Disahkan pada tanggal: 8 Mei 2001
Substansi: meningkatkan kerja sama dalam penegakan hukum dan pemberantasan kejahatan,
yaitu dengan cara mencegah lolosnya pelanggar hukum dari proses peradilan dan menjalani
pidana. Dengan adanya persetujuan penyerahan pelanggar hukum yang melarikan diri
tersebut, diharapkan hubungan dan kerja sama yang lebih baik antara kedua negara dalam
bidang penegakan hukum dan pemberantasan kejahatan dapat ditingkatkan. Persetujuan ini
selain dapat memenuhi tuntutan keadilan juga dapat menghindari kerugian-kerugian yang
disebabkan lolosnya tersangka, terdakwa, terpidana, atau narapidana.
Thailand
UNDANG-UNDANG REPUBLIK INDONESIA NOMOR 2 TAHUN 1978 TENTANG
PENGESAHAN PERJANJIAN ANTARA PEMERINTAH REPUBLIK INDONESIA DAN
PEMERINTAH KERAJAAN THAILAND TENTANG EKSTRADISI.
Disahkan pada tanggal: 18 Maret 1978
Substansi: Untuk mengembangkan kerjasama yang efektif dalam penegakan hukum dan
pelaksanaan peradilan, dalam rangka pemberantasan kejahatan terutama dalam masalah
ekstradisi. Adanya suatu perjanjian ekstradisi akan memperlancar pelaksanaan peradilan
(administration of justice) yang baik. Karena kejahatan itu ada hubungannya dengan ekonomi
dan keuangan, dimana akibat dari kejahatan tersebut akan banyak merugikan pembangunan
nasional dan ketahanan nasional
Singapura
UNDANG-UNDANG REPUBLIK INDONESIA NOMOR 5 TAHUN 2023 TENTANG
PENGESAHAN PERJANJIAN ANTARA PEMERINTAH REPUBLIK INDONESIA DAN
PEMERINTAH REPUBLIK SINGAPURA TENTANG EKSTRADISI BURONAN
(TREATY BETWEEN THE, GOVERNMENT
OF THE REPUBLIC OF INDONESIA AND THE GOVERNMENT OF THE REPUBLIC
OF SINGAPORE FOR THE EXTRADITION OF FUGITIVES)

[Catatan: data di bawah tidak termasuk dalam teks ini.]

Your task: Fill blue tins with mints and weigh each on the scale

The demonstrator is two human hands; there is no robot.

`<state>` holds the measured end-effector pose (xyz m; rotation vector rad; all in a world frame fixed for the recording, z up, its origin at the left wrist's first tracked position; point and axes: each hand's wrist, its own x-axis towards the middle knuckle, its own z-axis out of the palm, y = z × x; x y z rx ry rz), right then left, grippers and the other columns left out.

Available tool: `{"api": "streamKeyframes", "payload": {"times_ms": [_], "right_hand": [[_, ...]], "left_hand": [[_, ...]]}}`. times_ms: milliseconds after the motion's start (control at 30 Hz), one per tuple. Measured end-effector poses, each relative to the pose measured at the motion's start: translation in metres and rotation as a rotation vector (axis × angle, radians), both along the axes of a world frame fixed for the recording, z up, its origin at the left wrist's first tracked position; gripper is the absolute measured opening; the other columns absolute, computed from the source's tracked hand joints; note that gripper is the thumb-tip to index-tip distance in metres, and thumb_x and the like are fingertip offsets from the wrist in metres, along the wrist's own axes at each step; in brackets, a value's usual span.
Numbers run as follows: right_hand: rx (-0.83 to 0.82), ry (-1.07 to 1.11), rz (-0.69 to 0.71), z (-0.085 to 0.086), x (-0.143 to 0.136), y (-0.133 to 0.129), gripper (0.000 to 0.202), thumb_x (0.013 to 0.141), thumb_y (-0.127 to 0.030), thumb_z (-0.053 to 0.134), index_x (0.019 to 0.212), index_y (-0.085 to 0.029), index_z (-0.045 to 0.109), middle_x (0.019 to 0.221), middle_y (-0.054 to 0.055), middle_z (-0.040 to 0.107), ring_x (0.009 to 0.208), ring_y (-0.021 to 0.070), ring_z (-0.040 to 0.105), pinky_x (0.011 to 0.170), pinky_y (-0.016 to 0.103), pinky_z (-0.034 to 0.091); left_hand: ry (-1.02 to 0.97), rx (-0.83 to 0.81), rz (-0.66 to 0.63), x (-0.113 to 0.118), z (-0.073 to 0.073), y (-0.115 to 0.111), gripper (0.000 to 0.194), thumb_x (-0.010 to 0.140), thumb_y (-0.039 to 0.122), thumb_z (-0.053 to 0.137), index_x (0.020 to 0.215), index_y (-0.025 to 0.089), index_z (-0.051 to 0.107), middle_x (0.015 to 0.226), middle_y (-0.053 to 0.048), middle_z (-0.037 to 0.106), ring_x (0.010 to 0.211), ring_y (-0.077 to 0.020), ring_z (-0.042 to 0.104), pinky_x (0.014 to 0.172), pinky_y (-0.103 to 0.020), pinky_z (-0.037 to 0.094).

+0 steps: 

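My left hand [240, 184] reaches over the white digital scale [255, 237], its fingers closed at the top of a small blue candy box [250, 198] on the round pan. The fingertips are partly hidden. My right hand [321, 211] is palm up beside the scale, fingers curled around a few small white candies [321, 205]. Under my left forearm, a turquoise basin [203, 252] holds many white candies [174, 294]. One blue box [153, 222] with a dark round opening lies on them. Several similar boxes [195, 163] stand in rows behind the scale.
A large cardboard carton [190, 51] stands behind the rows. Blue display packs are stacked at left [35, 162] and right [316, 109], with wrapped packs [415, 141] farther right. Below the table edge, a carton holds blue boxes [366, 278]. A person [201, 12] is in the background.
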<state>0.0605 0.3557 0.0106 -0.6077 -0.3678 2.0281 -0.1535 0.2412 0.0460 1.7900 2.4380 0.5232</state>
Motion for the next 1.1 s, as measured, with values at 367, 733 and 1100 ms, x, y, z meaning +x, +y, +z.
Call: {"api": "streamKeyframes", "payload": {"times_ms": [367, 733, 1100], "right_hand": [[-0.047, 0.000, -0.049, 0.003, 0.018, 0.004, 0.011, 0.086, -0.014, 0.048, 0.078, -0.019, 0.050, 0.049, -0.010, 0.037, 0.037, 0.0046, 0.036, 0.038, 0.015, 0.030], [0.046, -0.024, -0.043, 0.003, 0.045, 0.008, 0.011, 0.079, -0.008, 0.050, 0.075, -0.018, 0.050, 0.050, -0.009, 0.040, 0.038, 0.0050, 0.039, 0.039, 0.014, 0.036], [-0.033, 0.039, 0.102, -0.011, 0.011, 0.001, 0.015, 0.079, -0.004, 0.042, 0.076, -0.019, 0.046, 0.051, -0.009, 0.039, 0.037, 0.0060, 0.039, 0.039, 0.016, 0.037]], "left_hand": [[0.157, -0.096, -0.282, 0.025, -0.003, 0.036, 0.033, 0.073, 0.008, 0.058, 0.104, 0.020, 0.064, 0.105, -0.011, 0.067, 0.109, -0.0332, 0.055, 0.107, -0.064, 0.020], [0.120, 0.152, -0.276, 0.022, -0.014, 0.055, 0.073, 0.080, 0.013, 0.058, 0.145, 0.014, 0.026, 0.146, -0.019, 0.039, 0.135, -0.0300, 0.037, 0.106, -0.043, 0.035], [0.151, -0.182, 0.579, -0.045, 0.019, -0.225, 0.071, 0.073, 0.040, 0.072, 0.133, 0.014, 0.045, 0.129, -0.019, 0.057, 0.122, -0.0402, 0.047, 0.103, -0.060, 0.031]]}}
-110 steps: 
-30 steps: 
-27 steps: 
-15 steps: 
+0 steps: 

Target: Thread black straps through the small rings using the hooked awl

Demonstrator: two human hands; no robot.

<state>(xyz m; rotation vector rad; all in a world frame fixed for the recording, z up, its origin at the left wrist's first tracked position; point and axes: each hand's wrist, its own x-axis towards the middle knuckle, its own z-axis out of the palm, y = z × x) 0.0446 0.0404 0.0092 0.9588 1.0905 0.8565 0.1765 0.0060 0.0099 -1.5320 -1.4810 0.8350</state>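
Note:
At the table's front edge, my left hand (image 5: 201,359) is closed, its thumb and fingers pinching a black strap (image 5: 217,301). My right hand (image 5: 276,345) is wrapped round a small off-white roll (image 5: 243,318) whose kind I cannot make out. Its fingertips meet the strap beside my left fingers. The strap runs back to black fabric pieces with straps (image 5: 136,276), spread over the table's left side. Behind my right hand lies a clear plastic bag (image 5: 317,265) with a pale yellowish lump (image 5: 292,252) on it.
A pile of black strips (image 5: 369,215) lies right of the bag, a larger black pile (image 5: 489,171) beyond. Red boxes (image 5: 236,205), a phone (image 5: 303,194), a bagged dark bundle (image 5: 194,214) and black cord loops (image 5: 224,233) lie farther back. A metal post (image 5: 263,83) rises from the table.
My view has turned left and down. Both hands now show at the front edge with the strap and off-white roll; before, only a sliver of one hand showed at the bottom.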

Disahkan pada tanggal: 13 Januari 2023
Substansi: kesepakatan Para Pihak untuk melakukan ekstradisi, tindak pidana yang dapat
diekstradisikan, dasar ekstradisi, pengecualian wajib terhadap ekstradisi, permintaan dan
dokumen pendukung, serta pengaturan penyerahan.
Latar Belakang: Menteri Hukum dan Hak Asasi Manusia (Menkumham) Yasonna H. Laoly
saat menyampaikan pendapatnya mengatakan, Perjanjian Ekstradisi antara Pemerintah RI dan
Singapura tidak lepas dari posisi Singapura sebagai negara yang berbatasan langsung dengan
Indonesia, dengan intensitas pergerakan warga kedua negara yang tinggi, serta kebijakan
Indonesia yang memasukkan Singapura ke dalam daftar negara bebas visa, menyebabkan
Singapura kerap menjadi tujuan akhir atau tujuan transit pelaku kejahatan. Perjanjian
Ekstradisi Indonesia-Singapura memiliki masa retroaktif (berlaku surut terhitung tanggal
diundangkannya) selama 18 tahun ke belakang. Hal tersebut sesuai dengan ketentuan
maksimal daluwarsa sebagaimana diatur dalam Pasal 78 Kitab Undang-Undang Hukum
Pidana Indonesia. Jenis-jenis tindak pidana yang pelakunya dapat diekstradisi menurut
Perjanjian Ekstradisi ini berjumlah 31 jenis di antaranya tindak pidana korupsi, pencucian
uang, suap, perbankan, narkotika, terorisme, dan pendanaan kegiatan yang terkait dengan
terorisme. Ruang lingkup Perjanjian Ekstradisi Indonesia – Singapura adalah kedua negara
sepakat untuk melakukan ekstradisi bagi setiap orang yang ditemukan berada di wilayah
negara diminta dan dicari oleh negara peminta untuk penuntutan atau persidangan atau
pelaksanaan hukuman untuk tindak pidana yang dapat diekstradisi.